## Imports

In [1]:
from collections import OrderedDict
from bs4 import BeautifulSoup
from fuzzywuzzy import process
import altair as alt
import pandas as pd

from selenium.common.exceptions import TimeoutException
from selenium.webdriver import Chrome, ChromeOptions
from selenium.webdriver.common.by import By
from selenium.webdriver.support import expected_conditions as EC
from selenium.webdriver.support.ui import WebDriverWait

# Scraping w/ Selenium 

In [2]:
zack_url = "https://scholar.google.com/citations?user=X7FY3wUAAAAJ&hl=en&oi=ao"
hinton_url = "https://scholar.google.com/citations?user=JicYPdAAAAAJ&hl=en&oi=ao"
malcolm_url = "https://scholar.google.de/citations?user=bcO-7KwAAAAJ&hl=en&oi=ao"
tarnas_url = "https://scholar.google.com/citations?hl=en&user=H9AJzHMAAAAJ&view_op=list_works),"

In [3]:
options = ChromeOptions()
options.headless = True
driver = Chrome(options=options)

In [40]:
type(driver)

selenium.webdriver.chrome.webdriver.WebDriver

In [4]:
button_xpath = "/html/body/div/div[13]/div[2]/div/div[4]/form/div[2]/div/button"

In [5]:
%%time
# base_url = malcolm_url
# base_url = zack_url
# base_url = hinton_url
base_url = tarnas_url
driver.get(base_url)
count = 0

while True:  
    try:
        button = WebDriverWait(driver, 2).until(EC.element_to_be_clickable((By.XPATH, button_xpath)))
        button.click()
        count += 1
        print(f"click number: {count}")
        
    except TimeoutException:
        print('not clickable')
        break
        
html = driver.page_source
base_page = BeautifulSoup(html, "lxml")
driver.close()

links = []
for td in base_page.find_all("td", attrs={"class": "gsc_a_t"}):
    link = td.find("a").get("data-href")
    full_link = base_url.split("citations?")[0] + link
    links.append(full_link)
print("number of publication links found: ", len(links))

click number: 1
not clickable
number of publication links found:  45
Wall time: 5.3 s


In [42]:
type(base_page)

bs4.BeautifulSoup

# Get data w/ BeautifulSoup

### Get author name

In [6]:
page_title = base_page.find('title').string
author_name = page_title.split(' - ')[0]
author_name

'Jesse Tarnas'

### Get current role

In [7]:
temp = []
for x in base_page.find_all("div", attrs={"class": "gsc_prf_il"}):
    temp.append(x.text)
    
temp[0]

'Graduate Student, Brown University'

### Get citation counts for each paper

In [8]:
# get citations for each paper 
citations_lis = []
for td in base_page.find_all("td", attrs={"class": "gsc_a_c"}):
    citation = td.find("a").contents
    citations_lis.append(citation)

print(citations_lis[:3])
print(len(citations_lis))

[['14'], ['14'], ['10']]
45


In [9]:
citations_lis = [int(c[0]) if len(c)==1 else 0 for c in citations_lis]
len(citations_lis)

45

In [10]:
sum(citations_lis)

52

Weird that this different from Google's listed total citations for Geoffrey Hinton: 372718.

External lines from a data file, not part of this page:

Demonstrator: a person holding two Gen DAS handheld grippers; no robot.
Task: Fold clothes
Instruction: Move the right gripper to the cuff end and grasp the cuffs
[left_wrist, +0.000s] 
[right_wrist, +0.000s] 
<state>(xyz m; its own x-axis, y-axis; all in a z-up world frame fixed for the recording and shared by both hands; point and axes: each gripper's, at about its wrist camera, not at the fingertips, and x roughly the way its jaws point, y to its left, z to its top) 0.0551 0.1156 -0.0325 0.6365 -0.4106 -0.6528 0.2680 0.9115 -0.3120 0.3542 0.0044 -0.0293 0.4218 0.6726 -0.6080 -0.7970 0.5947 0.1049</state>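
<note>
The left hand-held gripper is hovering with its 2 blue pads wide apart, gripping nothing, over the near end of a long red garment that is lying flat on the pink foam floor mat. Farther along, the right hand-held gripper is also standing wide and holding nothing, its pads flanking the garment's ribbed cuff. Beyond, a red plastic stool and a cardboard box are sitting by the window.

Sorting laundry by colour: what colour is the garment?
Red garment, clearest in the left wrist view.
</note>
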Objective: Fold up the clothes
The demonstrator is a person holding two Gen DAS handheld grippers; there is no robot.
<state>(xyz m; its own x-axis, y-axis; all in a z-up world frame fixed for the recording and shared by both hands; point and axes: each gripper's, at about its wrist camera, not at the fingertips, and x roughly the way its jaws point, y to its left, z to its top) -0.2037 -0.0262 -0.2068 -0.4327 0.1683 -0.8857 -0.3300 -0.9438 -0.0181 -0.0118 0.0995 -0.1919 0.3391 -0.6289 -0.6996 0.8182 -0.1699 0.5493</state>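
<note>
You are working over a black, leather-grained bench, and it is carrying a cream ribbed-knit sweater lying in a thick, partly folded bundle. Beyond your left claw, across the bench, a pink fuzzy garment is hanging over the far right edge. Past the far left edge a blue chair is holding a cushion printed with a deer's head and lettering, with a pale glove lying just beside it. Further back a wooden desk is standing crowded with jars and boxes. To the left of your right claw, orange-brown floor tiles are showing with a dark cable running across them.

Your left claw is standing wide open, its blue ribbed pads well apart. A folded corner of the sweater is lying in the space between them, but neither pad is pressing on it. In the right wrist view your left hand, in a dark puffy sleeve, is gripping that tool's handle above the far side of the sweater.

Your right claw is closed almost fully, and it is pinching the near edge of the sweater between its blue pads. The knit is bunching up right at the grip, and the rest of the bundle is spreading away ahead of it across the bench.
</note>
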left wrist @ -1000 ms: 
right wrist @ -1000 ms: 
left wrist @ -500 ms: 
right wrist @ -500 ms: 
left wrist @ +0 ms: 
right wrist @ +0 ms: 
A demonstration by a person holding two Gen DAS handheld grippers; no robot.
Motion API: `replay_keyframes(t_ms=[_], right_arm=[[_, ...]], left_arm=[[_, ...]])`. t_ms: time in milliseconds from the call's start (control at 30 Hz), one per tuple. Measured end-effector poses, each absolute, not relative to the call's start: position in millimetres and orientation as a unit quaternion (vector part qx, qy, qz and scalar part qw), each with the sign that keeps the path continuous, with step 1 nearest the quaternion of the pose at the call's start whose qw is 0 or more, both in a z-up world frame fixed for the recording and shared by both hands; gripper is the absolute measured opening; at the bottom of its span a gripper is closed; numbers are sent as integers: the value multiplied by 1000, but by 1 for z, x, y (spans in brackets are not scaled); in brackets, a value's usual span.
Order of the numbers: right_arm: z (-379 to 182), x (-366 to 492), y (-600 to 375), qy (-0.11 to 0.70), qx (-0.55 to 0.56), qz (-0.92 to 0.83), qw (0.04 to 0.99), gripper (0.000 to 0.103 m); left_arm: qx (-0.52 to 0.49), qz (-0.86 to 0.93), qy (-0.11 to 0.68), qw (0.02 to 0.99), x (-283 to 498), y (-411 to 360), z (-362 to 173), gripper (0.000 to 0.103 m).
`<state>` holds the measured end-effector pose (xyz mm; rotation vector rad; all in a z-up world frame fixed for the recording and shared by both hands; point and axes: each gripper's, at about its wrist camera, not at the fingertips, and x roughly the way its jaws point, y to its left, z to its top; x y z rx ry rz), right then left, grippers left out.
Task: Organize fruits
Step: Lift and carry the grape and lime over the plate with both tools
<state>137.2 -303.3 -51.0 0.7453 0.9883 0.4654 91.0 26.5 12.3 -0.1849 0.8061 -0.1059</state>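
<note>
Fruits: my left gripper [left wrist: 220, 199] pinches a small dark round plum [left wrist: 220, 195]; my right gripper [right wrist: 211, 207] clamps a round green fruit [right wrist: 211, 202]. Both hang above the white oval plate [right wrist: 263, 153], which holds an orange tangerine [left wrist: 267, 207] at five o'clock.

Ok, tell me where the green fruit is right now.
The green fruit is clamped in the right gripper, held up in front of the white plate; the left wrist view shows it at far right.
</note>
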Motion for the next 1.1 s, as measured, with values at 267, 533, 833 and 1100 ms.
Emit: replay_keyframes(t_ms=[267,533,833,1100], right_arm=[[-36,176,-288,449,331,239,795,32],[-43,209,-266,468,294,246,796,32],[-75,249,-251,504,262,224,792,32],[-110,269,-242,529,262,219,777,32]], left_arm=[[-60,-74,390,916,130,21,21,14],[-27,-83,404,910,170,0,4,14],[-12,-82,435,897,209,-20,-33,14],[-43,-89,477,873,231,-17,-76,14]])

Seems they might be taking into account duplicate publications when counting total citations, but not when calculating the author's overall h-index, as you'll see later in the notebook.

### Get publication dates

In [11]:
# get years for each paper 
years_lis = []
for yr in base_page.find_all("span", attrs={"class": "gs_oph"}):
    years_lis.append(yr.text)

# remove the extras
# years_lis = [text for i,text in enumerate(years_lis) if i%2==0]
years_lis[:5]

[', 2019', ', 2018', ', 2013', ', 2019', ', 2020']

In [12]:
len(years_lis)

42

There are missing values from the years list because sometimes that section is blank on the website, but the year is listed in the title of the paper section instead.

Also, it seems there are duplicate publications listed on some Google Scholar profiles. For example on Geoffrey Hinton's, "Layer Normalization" is listed three different times. Same authors, same journal (arXiv), but different citations counts.

Google is not taking this into account in there h-index calculations b/c I reproduced theirs by including duplicates.

In [13]:
# TODO: 

# would need to extract the dates from the publication title where date is missing from usual spot,
# and account for bogus years like "6" for "Williams, RI (1986). Learning internal representations by error propagation"
# and sometimes there's no date listed at all in the title either

# also just need to clean up the year strings (ex: ', 1986' --> 1986)

### Get co-authors for each publication

In [14]:
# clean up and split names
# author_lists = [names.split(', ') for names in authors_lis]

# print(len(author_lists))

In [15]:
# author_lists[:3]

### Get backup authors list

In [16]:
# get authors of each paper
backup_authors = []
for auth in base_page.find_all("div", attrs={"class": "gs_gray"}):
    backup_authors.append(auth.text)
    
# remove extra gs_gray classes found (the journal names)
backup_authors = [text for i,text in enumerate(backup_authors) if i%2==0]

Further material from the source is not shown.